THE KIDS' CORNER
Musician jazzed up her career at early age
The ''Little Piano Girl'' of Pittsburgh, Mary Lou Williams grew up to become one of the most important jazz musicians and composers of all time.
She was born in Atlanta, Ga., in 1910. When her mother practiced on an old-fashioned pump organ, she sat in her lap. One day, 3-year-old Williams put her hands on the keyboard and played a melody. After that, her mother made sure she was exposed to all kinds of music.
Williams moved to Pittsburgh when she was about 5. Word soon spread of this musical child.
She was asked to play at the homes of some of Pittsburgh's wealthiest families, such as the Mellons and the Olivers. She also played with famous jazz musicians who came to Pittsburgh.
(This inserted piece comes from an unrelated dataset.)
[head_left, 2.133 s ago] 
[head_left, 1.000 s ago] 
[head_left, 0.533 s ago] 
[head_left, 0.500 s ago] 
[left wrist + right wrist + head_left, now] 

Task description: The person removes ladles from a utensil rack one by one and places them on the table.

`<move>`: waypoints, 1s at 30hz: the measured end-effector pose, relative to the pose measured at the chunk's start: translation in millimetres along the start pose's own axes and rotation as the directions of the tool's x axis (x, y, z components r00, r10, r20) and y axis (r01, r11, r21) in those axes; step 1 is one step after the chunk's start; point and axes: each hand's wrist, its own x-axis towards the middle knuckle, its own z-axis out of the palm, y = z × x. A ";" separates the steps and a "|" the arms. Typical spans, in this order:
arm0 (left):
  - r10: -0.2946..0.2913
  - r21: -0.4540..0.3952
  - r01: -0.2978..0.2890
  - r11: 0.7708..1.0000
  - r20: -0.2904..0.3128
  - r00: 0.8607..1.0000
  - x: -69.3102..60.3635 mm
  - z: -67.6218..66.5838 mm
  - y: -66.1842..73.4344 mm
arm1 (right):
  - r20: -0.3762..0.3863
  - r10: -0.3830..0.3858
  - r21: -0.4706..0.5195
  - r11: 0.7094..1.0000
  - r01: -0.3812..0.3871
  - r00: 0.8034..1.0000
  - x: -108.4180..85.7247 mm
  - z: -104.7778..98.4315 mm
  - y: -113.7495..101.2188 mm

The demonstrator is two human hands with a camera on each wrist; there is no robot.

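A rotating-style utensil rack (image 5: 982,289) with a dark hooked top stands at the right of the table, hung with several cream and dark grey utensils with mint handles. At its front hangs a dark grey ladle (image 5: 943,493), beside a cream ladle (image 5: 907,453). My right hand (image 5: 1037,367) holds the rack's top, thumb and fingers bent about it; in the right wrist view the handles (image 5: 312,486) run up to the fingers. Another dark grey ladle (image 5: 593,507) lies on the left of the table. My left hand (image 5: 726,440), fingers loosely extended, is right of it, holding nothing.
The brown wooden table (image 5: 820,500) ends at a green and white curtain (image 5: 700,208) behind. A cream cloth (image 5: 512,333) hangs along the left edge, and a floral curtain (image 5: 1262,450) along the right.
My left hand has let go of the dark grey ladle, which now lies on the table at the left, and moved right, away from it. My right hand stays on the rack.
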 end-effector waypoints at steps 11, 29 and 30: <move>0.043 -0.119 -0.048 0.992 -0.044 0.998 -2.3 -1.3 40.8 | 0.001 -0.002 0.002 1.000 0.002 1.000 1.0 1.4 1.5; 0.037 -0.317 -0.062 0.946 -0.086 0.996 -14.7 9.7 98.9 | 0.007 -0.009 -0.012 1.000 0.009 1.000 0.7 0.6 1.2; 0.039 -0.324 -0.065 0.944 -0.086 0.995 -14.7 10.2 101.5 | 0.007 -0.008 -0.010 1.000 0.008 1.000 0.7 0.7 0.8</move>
Williams went on the road as a performer at age 15. Later, she settled in Kansas City, where there was a lively jazz scene. She also began to write music, and her compositions quickly became a popular part of the music the bands would play.
She moved to New York City in 1941, where she performed and hosted her own weekly radio show called ''The Mary Lou Williams Piano Workshop.''
She continued to compose music during that time, including her famous ''Zodiac Suite.''
In the mid-1950s, Williams became a Catholic. Her religion became a new source of inspiration for her music. She wrote a composition commissioned by the Vatican called ''Music for Peace.''
In 1975, more than 3,000 people attended a performance of ''Mary Lou's Mass'' at St. Patrick's Cathedral in New York City. It was the first time a jazz Mass had been celebrated there.
Helping people understand jazz music was always important to Williams. In 1977, she began teaching at Duke University in North Carolina.
She continued to share the power of jazz at schools and performance halls all over the world until her death in 1981.